| Task statement |
Going down the listing below, print exactly each line from the one with "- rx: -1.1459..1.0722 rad" up to and including the one with "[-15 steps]", and skip the rest.

[Collected data — start]

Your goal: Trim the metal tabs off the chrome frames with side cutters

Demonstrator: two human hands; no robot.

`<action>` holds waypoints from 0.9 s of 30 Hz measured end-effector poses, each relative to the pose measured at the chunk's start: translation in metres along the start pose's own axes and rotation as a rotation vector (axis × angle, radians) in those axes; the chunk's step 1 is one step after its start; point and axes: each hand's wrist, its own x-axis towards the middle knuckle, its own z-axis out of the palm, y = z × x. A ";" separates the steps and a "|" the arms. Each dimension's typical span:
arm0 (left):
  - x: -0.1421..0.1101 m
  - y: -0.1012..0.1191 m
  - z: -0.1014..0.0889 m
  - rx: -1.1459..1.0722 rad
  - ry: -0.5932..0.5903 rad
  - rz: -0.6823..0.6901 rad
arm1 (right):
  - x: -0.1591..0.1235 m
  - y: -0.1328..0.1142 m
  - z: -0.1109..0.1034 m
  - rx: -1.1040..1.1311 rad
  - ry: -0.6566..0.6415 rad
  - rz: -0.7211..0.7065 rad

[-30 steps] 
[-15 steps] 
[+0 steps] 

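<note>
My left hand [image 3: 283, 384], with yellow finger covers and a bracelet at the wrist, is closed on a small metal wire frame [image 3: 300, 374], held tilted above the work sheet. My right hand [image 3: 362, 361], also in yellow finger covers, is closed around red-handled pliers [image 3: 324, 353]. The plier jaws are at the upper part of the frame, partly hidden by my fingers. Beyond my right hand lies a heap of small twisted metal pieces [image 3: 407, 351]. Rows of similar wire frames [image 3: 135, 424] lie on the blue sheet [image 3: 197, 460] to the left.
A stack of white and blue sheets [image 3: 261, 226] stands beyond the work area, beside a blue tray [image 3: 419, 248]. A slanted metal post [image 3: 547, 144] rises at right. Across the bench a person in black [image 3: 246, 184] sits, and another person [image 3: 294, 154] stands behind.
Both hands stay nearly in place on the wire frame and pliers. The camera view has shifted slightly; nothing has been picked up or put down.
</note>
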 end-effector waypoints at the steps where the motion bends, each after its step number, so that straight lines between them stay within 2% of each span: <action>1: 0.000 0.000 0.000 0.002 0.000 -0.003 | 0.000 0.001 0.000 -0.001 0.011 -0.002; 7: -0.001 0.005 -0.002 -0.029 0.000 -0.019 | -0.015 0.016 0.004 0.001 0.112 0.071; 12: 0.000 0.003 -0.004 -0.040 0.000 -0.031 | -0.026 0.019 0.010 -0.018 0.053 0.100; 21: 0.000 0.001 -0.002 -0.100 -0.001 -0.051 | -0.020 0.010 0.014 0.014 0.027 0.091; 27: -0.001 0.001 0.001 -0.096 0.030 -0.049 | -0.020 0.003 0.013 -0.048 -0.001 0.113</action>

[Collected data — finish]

| Answer space |
  - rx: -1.1459..1.0722 rad
  - ry: -0.5932..0.5903 rad
  - rz: -0.6823..0.6901 rad
arm1 (right):
  - x: -0.1591..0.1235 m
  - y: -0.1328..0.1142 m
  - z: -0.1109..0.1034 m
  - rx: -1.1040..1.1311 rad
  - ry: -0.6566..0.6415 rad
  - rz: -0.7211..0.7065 rad

[-30 steps] 
[-15 steps] 

The exercise has been fully completed.